Bullying: RCMP continues to raise awareness in Fort St. James schools

Bullying awareness continues to be a priority for local schools and the Fort St. James RCMP are dedicated.

  • Sep. 14, 2016 6:00 p.m.

Barbara Latkowski

Caledonia Courier

Bullying awareness continues to be a priority for local schools and the Fort St. James RCMP are dedicated more than ever in helping provide education to help reduce bullying.

Cyberbullying cases in particular are on the rise and Craig Houghton, principal from Fort St. James Secondary School says that about 80% of bullying cases involve cyberbullying.

“It seems to be the most difficult and most harmful,” Houghton said. “And it does not just stay within the schools. It spreads.”

For Houghton and for the RCMP, it’s all about education.

“We try to educate everyone when it comes to cyberbullying including those who bully and those who have been bullied. These incidents are taken very seriously,” Houghton said.

For the RCMP, it’s important to begin education young.

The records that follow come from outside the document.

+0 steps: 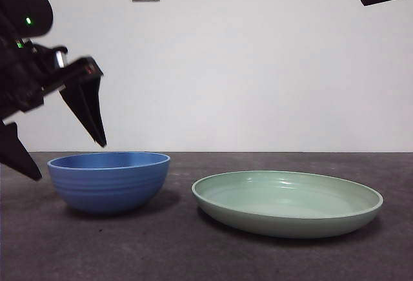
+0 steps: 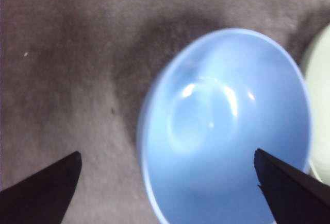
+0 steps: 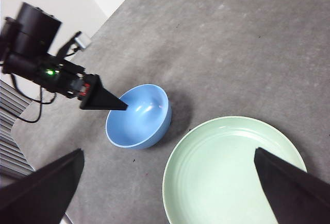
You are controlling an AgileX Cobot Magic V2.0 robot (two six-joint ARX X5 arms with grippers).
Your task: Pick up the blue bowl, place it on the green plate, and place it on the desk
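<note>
Blue bowl and green plate on desk

— Front view: low, at about desk height, looking level across to the wall; blue bowl and green plate near and large.
— Left wrist view?
— Close above, looking down; blue bowl filling most of it, sliver of green plate at one edge.
— Right wrist view?
— Higher, farther back, looking down at a slant; whole blue bowl, most of green plate, left gripper too.
— Shared?
— Bowl and plate in all three.
</note>
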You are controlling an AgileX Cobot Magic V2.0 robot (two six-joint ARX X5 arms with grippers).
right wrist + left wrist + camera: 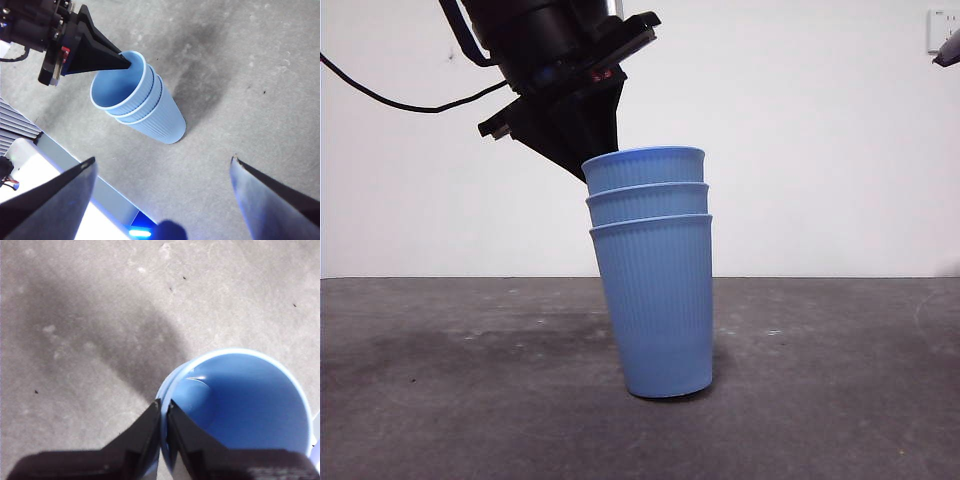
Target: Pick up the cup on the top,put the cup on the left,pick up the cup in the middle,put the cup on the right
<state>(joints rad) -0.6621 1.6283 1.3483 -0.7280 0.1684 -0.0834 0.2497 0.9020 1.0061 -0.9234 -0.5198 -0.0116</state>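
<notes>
While my left gripper [164,407] pinches the rim of the top cup [644,168], one jaw inside and one outside, the stack of three blue cups [655,300] leans slightly on the grey table [440,400]; the middle cup [648,203] sits nested in the bottom cup [658,310]; my right gripper [162,165] hangs above with jaws spread wide, well apart from the stack; behind is a white wall [820,150].

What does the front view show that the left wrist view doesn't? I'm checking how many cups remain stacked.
Only the front view shows three nested cups: top cup, middle cup and bottom cup, standing on the table. Only the left wrist view shows the top cup's hollow inside and the left gripper jaws pinching its rim. Both show the top cup's rim and that gripper.
</notes>
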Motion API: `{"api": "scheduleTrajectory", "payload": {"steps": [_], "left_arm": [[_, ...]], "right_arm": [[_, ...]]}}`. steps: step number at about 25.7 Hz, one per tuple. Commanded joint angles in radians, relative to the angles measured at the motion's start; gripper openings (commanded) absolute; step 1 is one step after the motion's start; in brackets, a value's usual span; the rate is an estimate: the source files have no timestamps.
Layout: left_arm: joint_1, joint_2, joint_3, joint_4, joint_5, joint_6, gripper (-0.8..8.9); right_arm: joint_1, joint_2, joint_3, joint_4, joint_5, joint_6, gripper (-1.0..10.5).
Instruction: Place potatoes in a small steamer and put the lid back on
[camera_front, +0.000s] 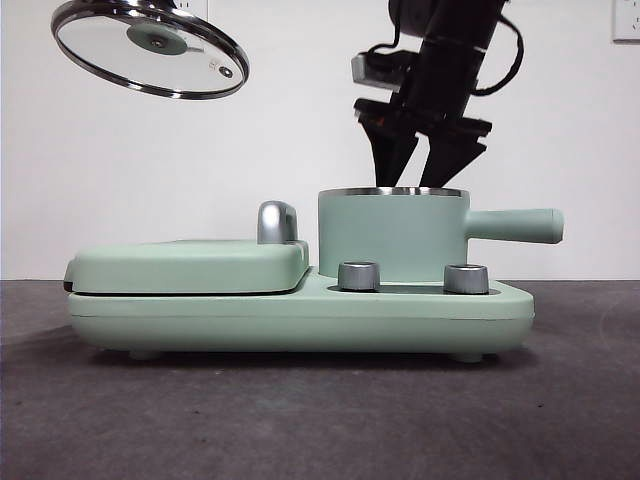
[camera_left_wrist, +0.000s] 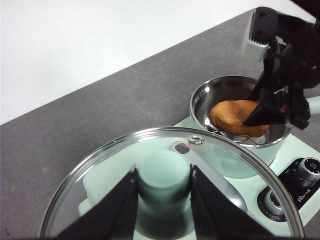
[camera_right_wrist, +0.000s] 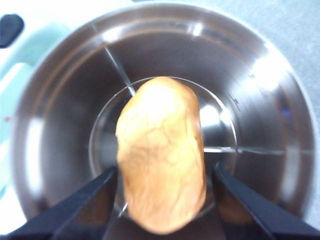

“So many kids have internet access through phones, tablets and computers and  much activity goes unmonitored,” Sgt. Poppy Hallam  of the Fort St. James RCMP said.

“The RCMP continues to participate in bullying and cyberbullying education. The D.A.R.E. program (Drug Abuse Resistance Education) also covers bullying and our officers take time for presentations around internet safety depending on the needs of the school and classroom.”

According to Hallam, there are cases where youth create fake facebook accounts and other social media accounts using false birthdays to get around the minimum age requirements. They are on these sites chatting and even sharing nude photos, some of which constitute as being child pornography.

“These things can go unreported as parents are often unaware and kids are embarrassed to talk about it when they’ve been victimized,” Hallam said.

Here are some key messages regarding bullying/cyberbullying according to the RCMP:

–          Youth, parents, school administration and the law enforcement community all have a role to play to ensure the safety of students in schools.

–          It’s important to remind everyone to do what they can to keep their schools bully free and to report any acts of bullying or assist those who are victims of bullying.

–          Young people should also be encouraged to approach teachers or other adults they trust if they are experiencing bullying and are not comfortable speaking with their parents. The problem can only be rectified if the person affected comes forward.

–          The RCMP has school resource officers who are continually promoting how youth can protect themselves against bullying

–          The RCMP also promotes school safety and information through deal.org, a “youth for youth” initiative created as part of the RCMP’s support of its youth strategic priority.

–          A number of helpful resources are available to youth and parents through the www.deal.org website. This includes facts on what bullying is, why people bully, who they target and how parents can deal with their child, whether they are being bullied or are the ones bullying.

–          A number of links to useful information on bullying produced by ojter organizations can also be found on the feal.org website.

Internet Safety prevention tips:

–          For parents, it’s important to monitor your child’s use of the internet. Encourage them to have open discussions with you and prevent them from  resorting to internet chatrooms.

–          Report and e-mails or internet content that seems suspicious or has violent content or threats.